Note 13 — Subsequent Events
On October 24, 2014, the Company sold all of its joint venture interests in its Mississippian Lime properties in Kay County, Oklahoma for approximately $400,000, net of customary closing adjustments, and the buyer's assumption of all abandonment liabilities.
Denbury Resources, Inc., operator of the Delhi Field in northeast Louisiana, has informed the Company of its preliminary determination that payout occurred during the month of October 2014 and that the Company will earn its reversionary working interest of 23.9% and associated revenue interest of 19.1% in the Delhi Field effective November 1, 2014. When combined with our existing 7.4% royalty and overriding royalty interests, our total net revenue interest will increase to 26.5%, while we will now be responsible for paying 23.9% of the operating costs and capital expenditures going forward.

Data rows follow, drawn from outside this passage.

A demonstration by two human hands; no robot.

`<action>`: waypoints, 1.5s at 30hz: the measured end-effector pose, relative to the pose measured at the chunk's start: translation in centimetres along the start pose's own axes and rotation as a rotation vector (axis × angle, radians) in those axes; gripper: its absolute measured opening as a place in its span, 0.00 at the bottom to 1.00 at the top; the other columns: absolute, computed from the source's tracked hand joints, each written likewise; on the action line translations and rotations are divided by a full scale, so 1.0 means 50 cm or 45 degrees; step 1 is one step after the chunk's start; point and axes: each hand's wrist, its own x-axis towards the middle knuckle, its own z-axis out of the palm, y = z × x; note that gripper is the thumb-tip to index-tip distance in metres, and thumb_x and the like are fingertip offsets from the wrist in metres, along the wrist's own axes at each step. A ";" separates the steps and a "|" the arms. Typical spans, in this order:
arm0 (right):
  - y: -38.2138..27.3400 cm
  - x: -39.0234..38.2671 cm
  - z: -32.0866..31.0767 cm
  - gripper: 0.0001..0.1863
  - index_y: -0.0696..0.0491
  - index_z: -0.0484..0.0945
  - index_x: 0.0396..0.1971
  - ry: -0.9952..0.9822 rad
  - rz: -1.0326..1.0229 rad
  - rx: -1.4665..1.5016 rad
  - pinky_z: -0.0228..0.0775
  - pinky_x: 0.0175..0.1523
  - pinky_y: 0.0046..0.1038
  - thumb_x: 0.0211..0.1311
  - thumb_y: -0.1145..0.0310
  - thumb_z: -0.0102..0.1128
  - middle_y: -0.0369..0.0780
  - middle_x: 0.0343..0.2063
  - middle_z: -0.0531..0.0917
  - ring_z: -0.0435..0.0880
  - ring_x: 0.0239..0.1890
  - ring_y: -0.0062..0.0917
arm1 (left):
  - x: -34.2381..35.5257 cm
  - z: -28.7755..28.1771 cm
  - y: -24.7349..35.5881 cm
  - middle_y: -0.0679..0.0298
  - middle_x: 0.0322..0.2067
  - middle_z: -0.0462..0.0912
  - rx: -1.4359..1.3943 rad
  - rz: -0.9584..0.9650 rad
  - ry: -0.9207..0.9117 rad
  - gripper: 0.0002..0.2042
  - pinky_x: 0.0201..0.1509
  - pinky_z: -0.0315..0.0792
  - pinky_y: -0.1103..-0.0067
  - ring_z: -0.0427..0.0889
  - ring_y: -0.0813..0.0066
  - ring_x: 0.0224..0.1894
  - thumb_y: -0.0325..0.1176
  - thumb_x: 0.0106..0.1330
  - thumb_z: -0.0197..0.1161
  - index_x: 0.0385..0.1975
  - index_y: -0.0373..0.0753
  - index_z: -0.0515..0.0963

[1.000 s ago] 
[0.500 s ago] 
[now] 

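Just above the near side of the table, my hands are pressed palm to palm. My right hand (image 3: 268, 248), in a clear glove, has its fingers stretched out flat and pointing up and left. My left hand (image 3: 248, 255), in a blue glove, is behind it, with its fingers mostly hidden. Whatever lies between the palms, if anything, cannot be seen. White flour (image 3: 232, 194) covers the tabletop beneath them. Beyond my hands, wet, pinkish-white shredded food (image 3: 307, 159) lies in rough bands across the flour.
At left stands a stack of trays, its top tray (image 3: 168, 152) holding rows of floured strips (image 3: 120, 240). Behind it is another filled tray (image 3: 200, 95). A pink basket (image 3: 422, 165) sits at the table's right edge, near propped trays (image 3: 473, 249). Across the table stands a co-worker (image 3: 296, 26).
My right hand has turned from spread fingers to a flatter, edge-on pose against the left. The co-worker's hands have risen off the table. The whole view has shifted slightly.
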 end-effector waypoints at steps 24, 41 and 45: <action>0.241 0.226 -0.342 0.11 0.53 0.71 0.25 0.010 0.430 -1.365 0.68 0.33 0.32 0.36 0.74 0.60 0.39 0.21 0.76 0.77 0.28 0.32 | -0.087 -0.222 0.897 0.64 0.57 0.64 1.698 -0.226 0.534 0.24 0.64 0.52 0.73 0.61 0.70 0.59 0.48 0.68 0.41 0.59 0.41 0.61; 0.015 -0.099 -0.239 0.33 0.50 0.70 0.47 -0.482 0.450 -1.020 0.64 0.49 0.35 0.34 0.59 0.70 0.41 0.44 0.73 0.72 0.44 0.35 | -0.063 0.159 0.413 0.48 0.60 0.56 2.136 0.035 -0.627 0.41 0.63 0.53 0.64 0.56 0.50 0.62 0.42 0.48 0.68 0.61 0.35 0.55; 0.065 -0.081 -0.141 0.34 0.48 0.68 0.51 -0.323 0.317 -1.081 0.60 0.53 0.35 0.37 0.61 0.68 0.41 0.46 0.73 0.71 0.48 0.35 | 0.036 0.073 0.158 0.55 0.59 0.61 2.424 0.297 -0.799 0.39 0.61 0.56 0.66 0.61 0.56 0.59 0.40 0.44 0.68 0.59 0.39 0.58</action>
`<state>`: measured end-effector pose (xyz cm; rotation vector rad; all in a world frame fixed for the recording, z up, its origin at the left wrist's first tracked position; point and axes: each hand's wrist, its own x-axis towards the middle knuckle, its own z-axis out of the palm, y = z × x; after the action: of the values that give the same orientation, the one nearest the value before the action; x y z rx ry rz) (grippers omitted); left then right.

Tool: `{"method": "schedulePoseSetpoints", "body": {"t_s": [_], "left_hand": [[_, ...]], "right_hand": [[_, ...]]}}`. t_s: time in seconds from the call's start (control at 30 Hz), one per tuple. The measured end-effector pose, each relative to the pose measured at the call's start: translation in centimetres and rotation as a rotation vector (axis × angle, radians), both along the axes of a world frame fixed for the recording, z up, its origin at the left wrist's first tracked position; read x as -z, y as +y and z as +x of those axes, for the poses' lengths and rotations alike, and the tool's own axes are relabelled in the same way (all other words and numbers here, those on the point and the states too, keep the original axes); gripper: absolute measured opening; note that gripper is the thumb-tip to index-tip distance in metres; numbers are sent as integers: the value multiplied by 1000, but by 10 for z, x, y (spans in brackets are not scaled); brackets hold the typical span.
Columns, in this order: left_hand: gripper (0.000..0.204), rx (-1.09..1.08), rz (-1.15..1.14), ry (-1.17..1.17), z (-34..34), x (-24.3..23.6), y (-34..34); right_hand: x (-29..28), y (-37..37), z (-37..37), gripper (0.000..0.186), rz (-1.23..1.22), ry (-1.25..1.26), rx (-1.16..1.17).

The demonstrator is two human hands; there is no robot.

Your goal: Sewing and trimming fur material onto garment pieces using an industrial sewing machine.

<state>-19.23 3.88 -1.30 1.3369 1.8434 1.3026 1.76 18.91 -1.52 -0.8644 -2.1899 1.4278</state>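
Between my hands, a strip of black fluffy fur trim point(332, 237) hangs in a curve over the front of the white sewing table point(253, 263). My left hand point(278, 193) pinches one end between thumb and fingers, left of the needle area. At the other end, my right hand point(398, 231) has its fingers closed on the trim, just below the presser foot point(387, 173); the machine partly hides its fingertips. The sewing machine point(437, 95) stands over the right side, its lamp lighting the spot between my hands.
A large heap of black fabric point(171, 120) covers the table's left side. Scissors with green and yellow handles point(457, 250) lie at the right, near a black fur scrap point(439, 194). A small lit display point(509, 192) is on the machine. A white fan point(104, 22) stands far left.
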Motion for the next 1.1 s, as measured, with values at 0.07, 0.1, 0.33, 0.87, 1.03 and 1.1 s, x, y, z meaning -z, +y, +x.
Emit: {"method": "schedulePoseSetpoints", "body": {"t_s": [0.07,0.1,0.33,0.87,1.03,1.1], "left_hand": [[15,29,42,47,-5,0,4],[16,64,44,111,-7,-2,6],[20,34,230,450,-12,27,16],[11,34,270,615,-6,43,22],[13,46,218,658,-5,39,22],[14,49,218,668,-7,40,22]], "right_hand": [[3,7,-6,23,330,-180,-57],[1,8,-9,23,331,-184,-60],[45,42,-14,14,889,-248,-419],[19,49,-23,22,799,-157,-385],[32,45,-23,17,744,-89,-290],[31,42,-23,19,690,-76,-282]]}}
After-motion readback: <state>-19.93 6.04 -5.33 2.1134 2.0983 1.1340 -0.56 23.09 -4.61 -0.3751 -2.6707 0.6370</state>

Item 2. Management’s Discussion and Analysis of Financial Condition and Results of Operations
The following discussion and analysis should be read in conjunction with our consolidated financial statements and notes thereto contained herein and in our Annual Report on Form 10-K for the year ended June 30, 2014 (the “Form 10-K”), along with Management’s Discussion and Analysis of Financial Condition and Results of Operations contained in the Form 10-K. Any terms used but not defined herein have the same meaning given to them in the Form 10-K.

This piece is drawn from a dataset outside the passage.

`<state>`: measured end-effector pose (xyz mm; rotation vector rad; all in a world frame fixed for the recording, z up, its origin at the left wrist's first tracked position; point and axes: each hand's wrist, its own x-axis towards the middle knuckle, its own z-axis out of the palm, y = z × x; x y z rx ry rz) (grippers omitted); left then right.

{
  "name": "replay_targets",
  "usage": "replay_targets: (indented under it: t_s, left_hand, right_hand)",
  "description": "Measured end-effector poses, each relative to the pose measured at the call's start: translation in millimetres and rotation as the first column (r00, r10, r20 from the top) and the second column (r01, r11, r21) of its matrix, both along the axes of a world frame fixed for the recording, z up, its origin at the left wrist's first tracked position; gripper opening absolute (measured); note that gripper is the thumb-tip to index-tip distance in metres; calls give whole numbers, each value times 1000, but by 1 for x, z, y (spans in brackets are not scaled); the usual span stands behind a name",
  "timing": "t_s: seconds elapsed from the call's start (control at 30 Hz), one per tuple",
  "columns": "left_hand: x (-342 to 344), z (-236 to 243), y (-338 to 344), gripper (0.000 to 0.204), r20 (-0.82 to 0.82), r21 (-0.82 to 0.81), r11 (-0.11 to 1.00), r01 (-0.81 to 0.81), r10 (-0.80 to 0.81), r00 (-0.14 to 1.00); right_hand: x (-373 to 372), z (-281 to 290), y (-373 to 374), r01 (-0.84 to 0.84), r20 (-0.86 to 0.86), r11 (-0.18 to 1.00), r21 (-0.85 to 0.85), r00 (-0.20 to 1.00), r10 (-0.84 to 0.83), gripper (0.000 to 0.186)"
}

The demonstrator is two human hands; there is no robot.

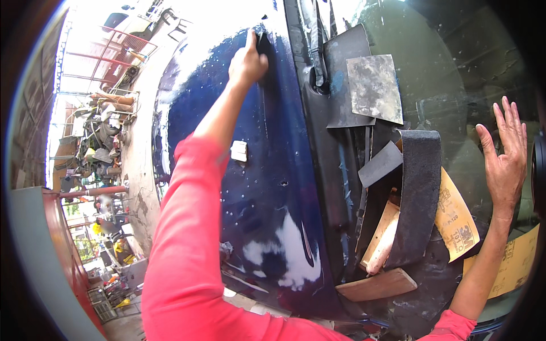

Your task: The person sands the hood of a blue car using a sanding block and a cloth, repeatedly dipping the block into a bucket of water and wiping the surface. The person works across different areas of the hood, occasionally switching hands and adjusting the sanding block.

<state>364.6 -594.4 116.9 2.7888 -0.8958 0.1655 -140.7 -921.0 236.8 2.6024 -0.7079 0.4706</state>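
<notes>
Left hand (248,63): index finger extended, other fingers curled, at the far part of the dark blue car hood (261,196); whether it grips anything cannot be told. Right hand (505,153): fingers spread, holding nothing, over the windshield (443,85). A small white block (239,151) sits on the hood; a mottled grey sheet (374,88), dark strip (421,187), orange sheet (455,221) and wooden block (377,285) lie between hood and right hand.

Blue hood (259,184): glossy, pale-patched, lay beneath your left hand (248,65).
Windshield (449,108): greenish, reflective, lay beneath your right hand (505,156).
</notes>
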Motion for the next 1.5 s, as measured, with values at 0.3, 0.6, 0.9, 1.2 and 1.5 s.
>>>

This Form 10-Q and the information referenced herein contain forward-looking statements within the meaning of the Private Securities Litigations Reform Act of 1995, Section 27A of the Securities Act of 1933 (the “Securities Act”) and Section 21E of the Securities Exchange Act of 1934. The words “plan,” “expect,” “project,” “estimate,” “assume,” “believe,” “anticipate,” “intend,” “budget,” “forecast,” “predict” and other similar expressions are intended to identify forward-looking statements. These statements appear in a number of places and include statements regarding our plans, beliefs or current expectations, including the plans, beliefs and expectations of our officers and directors. When considering any forward-looking statement, you should keep in mind the risk factors that could cause our actual results to differ materially from those contained in any forward-looking statement. Important factors that could cause actual results to differ materially from those in the forward-looking statements herein include the timing and extent of changes in commodity prices for oil and natural gas, operating risks and other risk factors as described in our 2014 Annual Report on Form 10-K for the year ended June 30, 2014 as filed with the Securities and Exchange Commission. Furthermore, the assumptions that support our forward-looking statements are based upon information that is currently available and is subject to change. We specifically disclaim all responsibility to publicly update any information contained in a forward-looking statement or any forward-looking statement in its entirety and therefore disclaim any resulting liability for potentially related damages. All forward-looking statements attributable to Evolution Petroleum Corporation are expressly qualified in their entirety by this cautionary statement.
We use the terms, “EPM,” “Company,” “we,” “us” and “our” to refer to Evolution Petroleum Corporation and its wholly owned subsidiaries.
Executive Overview
General
We are engaged primarily in the development of incremental oil and gas reserves within known oil and gas resources for our shareholders and customers utilizing conventional and proprietary technology. We are focused on increasing underlying asset values on a per share basis. In doing so, we depend on a conservative capital structure, allowing us to maintain control of our assets for the benefit of our shareholders, and a substantial stock ownership by our directors, officers and staff. By policy, every employee and director maintains a beneficial ownership of our common stock.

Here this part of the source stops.